Elles lui ont reproché des faits d’incitation à la haine à cause de certains passages du clip disant notamment qu’il faut «virer» des personnalités juives, accompagnés de leurs photographies qui brûlent, d’injure antisémite à raison de la phrase «Les français n'en peuvent plus, de ces parasites» illustrée par un slogan «République Française Rothschild Family» et de diffamation antisémite à raison des paroles «Les banques ont acheté les médias pour asseoir leur emprise», illustrées par l'image du nom Rothschild qui brûle.

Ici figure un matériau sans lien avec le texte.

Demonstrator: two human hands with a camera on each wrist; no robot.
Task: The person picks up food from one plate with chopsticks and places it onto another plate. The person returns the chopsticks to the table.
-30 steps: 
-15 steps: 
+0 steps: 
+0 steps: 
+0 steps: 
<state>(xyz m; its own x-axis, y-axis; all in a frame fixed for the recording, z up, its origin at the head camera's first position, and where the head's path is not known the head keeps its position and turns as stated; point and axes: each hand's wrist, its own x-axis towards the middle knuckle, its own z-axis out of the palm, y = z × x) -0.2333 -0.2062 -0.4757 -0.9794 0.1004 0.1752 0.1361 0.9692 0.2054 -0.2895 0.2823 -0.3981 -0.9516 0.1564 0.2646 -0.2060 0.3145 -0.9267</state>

La cour d’appel, revenant sur la condamnation prononcée en première instance, a relaxé le prévenu. Les juges d’appel avaient considéré que ce clip ne visait pas la communauté juive dans son ensemble. Les associations, parties civiles, ont saisi la Cour de cassation pour contester cette décision.
La Cour de cassation casse et annule la décision de la cour d'appel et retient que les juges n’ont pas recherché, comme ils l’auraient dû, le sens véritable du clip, qui comportait de nombreuses références antisémites.
Autrement dit, Alain Bonnet est de nouveau convoqué devant la justice pour savoir si con clip de rap est constitutif ou non d'une provocation à la haine raciale.